[EXERCISE AIM]:
Look over the lines below. Report each one that includes the string "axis".

[INFORMATION PROVIDED]:
____
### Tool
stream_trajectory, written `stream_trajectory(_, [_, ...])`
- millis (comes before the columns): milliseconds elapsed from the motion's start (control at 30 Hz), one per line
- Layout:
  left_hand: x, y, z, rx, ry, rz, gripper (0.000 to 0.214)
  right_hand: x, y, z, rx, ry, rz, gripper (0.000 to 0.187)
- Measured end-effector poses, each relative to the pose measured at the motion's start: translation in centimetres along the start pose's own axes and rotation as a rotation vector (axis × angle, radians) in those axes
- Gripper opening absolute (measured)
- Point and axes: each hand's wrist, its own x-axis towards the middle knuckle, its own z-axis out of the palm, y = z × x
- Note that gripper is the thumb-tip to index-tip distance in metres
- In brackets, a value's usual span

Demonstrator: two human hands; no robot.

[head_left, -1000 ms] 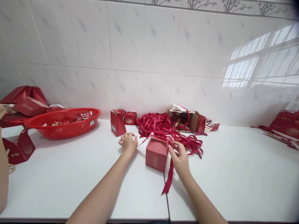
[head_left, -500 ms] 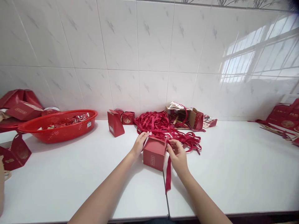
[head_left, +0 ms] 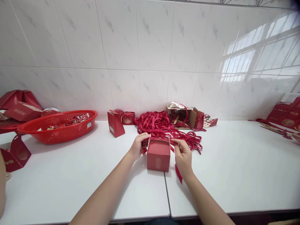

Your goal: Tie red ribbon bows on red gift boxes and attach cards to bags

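Note:
A small red gift box with a pale label stands upright on the white table in front of me, its top flaps raised. At its left upper edge is my left hand, closed, with red ribbon showing under its curled fingers. My right hand pinches the red ribbon close to the box's right upper corner, and a loose end hangs below that hand. The ribbon seems to run across the box top between both hands. Just behind the box lies a tangled heap of red ribbons.
To the left is a red plastic basket with small wrapped packets. Nearer the middle stands a folded red box. An opened carton holds scraps by the wall. Red bags lie far right. Another person's arm shows at the left edge.
The box has turned to face me more squarely and shifted slightly right. My right hand has moved a little right with the ribbon, and its hanging end is shorter. Ribbon now shows at my left hand.

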Motion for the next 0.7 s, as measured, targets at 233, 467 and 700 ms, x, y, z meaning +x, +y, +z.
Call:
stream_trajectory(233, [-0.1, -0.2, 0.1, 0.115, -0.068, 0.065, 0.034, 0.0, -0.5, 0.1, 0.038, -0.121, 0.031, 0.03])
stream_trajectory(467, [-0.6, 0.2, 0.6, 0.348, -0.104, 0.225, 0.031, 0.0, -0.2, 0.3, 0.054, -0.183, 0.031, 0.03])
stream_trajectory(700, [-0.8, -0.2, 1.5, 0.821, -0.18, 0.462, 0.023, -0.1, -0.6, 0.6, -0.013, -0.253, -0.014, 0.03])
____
[RESPONSE TO THE EXERCISE]:
- Measured end-effector poses, each relative to the pose measured at the motion's start: translation in centimetres along the start pose's own axes and rotation as a rotation vector (axis × angle, radians) in those axes
- Point and axes: each hand's wrist, its own x-axis towards the middle knuckle, its own z-axis out of the palm, y = z × x

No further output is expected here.